■ **WHAT YOU WILL DO**
Without including any pictures, write out the listing below exactly.

[EXERCISE DATA]

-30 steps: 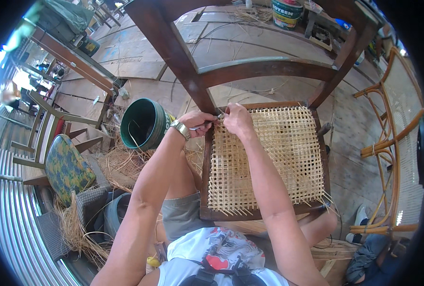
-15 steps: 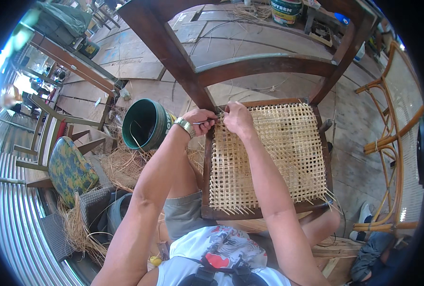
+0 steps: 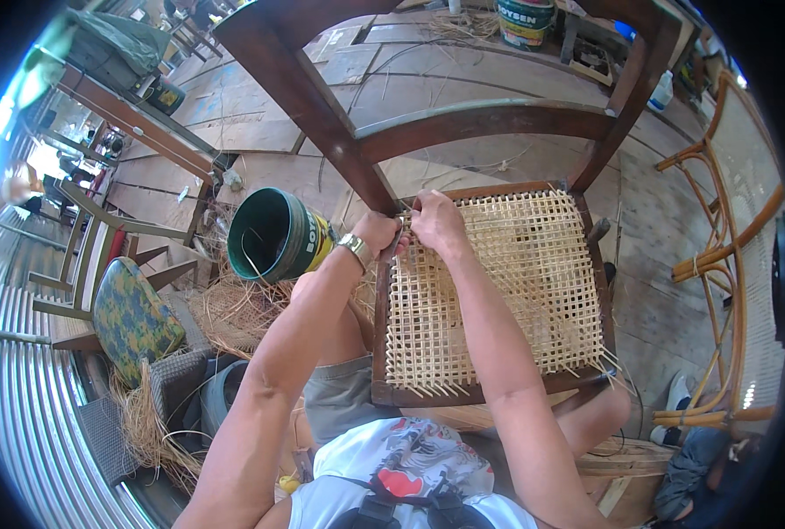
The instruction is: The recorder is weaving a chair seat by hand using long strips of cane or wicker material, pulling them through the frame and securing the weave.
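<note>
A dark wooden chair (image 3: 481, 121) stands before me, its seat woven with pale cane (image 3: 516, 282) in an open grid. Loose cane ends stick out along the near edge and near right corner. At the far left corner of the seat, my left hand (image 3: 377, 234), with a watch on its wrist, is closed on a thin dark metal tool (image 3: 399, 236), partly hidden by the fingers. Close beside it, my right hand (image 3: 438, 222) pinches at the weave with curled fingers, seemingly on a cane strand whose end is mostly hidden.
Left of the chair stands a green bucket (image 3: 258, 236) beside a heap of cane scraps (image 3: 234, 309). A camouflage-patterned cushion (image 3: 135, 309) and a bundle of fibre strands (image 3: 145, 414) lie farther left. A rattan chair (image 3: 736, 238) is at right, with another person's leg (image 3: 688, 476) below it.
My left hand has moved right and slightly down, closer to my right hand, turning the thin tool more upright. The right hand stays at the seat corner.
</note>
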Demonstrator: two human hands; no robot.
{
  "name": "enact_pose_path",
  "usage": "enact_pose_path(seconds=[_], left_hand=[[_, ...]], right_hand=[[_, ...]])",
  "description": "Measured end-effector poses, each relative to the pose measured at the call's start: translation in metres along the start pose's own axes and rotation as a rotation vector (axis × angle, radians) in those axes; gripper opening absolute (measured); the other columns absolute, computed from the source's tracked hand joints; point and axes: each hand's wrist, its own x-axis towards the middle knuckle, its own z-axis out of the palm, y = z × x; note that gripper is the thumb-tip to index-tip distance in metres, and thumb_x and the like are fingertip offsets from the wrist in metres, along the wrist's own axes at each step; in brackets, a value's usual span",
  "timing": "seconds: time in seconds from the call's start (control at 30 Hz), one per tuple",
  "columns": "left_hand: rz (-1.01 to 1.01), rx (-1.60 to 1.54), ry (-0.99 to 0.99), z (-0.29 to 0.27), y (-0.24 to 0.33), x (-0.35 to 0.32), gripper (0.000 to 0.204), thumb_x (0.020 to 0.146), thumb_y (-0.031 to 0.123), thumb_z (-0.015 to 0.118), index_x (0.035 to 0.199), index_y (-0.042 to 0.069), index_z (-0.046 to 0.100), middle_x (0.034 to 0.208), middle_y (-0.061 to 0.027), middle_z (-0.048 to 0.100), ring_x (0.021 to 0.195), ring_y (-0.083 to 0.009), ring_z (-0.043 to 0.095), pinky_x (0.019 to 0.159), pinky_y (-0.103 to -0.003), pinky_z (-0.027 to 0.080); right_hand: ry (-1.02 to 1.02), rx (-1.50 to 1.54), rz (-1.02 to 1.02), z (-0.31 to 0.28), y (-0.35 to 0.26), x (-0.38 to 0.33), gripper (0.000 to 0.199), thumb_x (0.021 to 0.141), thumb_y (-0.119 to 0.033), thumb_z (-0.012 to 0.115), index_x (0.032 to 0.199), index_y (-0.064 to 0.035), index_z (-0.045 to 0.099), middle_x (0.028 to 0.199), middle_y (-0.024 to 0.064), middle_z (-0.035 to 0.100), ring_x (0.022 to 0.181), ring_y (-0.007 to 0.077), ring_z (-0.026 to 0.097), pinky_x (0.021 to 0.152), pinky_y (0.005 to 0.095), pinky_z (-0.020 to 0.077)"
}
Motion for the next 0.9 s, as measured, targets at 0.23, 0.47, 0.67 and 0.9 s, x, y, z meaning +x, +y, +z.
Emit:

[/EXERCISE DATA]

■ **EXPECTED ANSWER**
-30 steps: 
-15 steps: 
+0 steps: 
The instruction is: The recorder is weaving a chair seat by hand using long strips of cane or wicker material, pulling them through the frame and securing the weave.
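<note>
A dark wooden chair (image 3: 481, 121) stands before me, its seat woven with pale cane (image 3: 516, 282) in an open grid. Loose cane ends stick out along the near edge and near right corner. At the far left corner of the seat, my left hand (image 3: 377, 234), with a watch on its wrist, is closed on a thin dark metal tool (image 3: 399, 236), partly hidden by the fingers. Close beside it, my right hand (image 3: 438, 222) pinches at the weave with curled fingers, seemingly on a cane strand whose end is mostly hidden.
Left of the chair stands a green bucket (image 3: 258, 236) beside a heap of cane scraps (image 3: 234, 309). A camouflage-patterned cushion (image 3: 135, 309) and a bundle of fibre strands (image 3: 145, 414) lie farther left. A rattan chair (image 3: 736, 238) is at right, with another person's leg (image 3: 688, 476) below it.
My left hand has moved right and slightly down, closer to my right hand, turning the thin tool more upright. The right hand stays at the seat corner.
</note>
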Demonstrator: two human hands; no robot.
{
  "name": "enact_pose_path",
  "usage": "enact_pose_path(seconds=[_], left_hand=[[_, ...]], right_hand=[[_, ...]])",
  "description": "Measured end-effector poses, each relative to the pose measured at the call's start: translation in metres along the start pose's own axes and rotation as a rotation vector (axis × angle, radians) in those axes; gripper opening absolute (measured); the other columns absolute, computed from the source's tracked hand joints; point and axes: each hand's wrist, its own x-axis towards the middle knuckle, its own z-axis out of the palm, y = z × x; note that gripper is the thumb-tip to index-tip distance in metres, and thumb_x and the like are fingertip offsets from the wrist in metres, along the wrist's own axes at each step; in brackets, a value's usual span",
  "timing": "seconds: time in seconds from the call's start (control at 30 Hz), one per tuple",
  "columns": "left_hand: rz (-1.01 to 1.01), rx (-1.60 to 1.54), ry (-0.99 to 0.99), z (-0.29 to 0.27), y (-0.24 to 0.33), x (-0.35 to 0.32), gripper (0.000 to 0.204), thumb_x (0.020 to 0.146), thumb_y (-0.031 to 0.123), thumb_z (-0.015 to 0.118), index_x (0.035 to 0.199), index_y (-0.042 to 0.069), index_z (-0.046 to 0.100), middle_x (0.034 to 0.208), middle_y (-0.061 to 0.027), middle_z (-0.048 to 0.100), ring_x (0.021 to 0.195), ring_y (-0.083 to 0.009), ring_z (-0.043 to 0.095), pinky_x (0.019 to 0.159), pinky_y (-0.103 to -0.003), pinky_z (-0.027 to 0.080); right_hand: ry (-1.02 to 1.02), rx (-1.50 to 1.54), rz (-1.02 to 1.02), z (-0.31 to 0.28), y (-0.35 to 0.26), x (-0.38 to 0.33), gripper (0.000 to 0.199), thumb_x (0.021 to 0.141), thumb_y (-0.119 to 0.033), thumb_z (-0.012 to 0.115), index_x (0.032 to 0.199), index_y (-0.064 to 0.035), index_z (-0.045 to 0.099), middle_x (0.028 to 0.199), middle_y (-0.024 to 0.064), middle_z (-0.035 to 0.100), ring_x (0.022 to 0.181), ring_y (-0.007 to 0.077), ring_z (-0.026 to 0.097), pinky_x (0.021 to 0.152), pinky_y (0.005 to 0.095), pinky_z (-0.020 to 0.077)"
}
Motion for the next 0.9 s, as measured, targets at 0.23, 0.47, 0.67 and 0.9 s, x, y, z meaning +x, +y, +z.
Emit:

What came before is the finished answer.